Relaxing selection revealed the likely presence of opposing natural selection on CHCs as, in the majority of replicates, β_m regressed back toward the mean of the ancestral population (Fig. 1), with a reduction in male mating success for males from the ML treatment (Fig. 2). Although there is a disagreement in the relaxed selection response between the replicates for β_m in ML (Fig. 1), the strong reversion response in replicate 1 is consistent with a previous study on males of this species that showed a similar pattern of reversion after artificial selection for a similar trait combination (25). A reversion of β_m is, on one hand, easy to understand, since preferred male CHC blends have been shown to have pleiotropic costs with other components of fitness in D. serrata (25, 37) and our experimental results are consistent with this observation. The reversion of β_f after selection was relaxed is a little more difficult to explain in light of the trait’s having no causal genetic relationship with mating success. It may be the case that the reversion of β_f values under relaxed selection is due to indirect opposing natural selection on β_m.
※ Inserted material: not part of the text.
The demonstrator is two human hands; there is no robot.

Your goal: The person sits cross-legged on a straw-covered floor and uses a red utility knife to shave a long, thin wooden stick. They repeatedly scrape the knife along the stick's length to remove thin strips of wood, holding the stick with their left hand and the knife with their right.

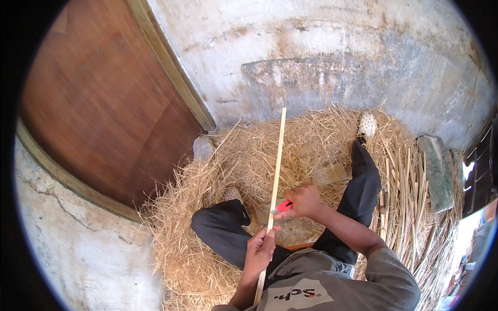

There were relatively strong realized genetic correlations between the sexes for these traits and so we would have expected a decrease in β_f for females even if opposing natural selection was only occurring on males. We note that our experimental results suggest it is highly unlikely elevated β_f values regressed due to pleiotropic relationships with other components of fitness, such as condition or fecundity, as these are likely to be environmentally, rather than genetically, correlated with β_f. Thus, the most parsimonious explanation is that the response of β_f under relaxed selection resulted from males’ being pulled back toward their sex-specific fitness optimum, with females showing a correlated response.

The different relationships β_m and β_f have with mating success matches the quantitative genetic architecture estimates for β_m and β_f from our biometric approach. For β_f, a trait that is likely under either weak or no direct sexual selection through male choice, the ratio between ∆B/∆M indicated a greater contribution of intermediate-frequency alleles to the genetic variance, and therefore was able to respond quickly when selection was applied (21). In contrast, our results suggested that the genetic variance in β_m was dominated by more lower-frequency alleles. We observed a slower response at the beginning of selection in the ML replicates (Fig. 1), and the estimated ratio between ∆B/∆M indicated a greater contribution of rare recessive alleles to the genetic variation. This difference also helps to explain the response observed in the MS treatment, where β_f increased while β_m decreased, despite equal selection strength for increased trait expression in both sexes. As β_f is composed of more intermediate-frequency alleles, it is able to respond faster to the artificial selection imposed, with the β_m response being slower due to a greater contribution of rare alleles.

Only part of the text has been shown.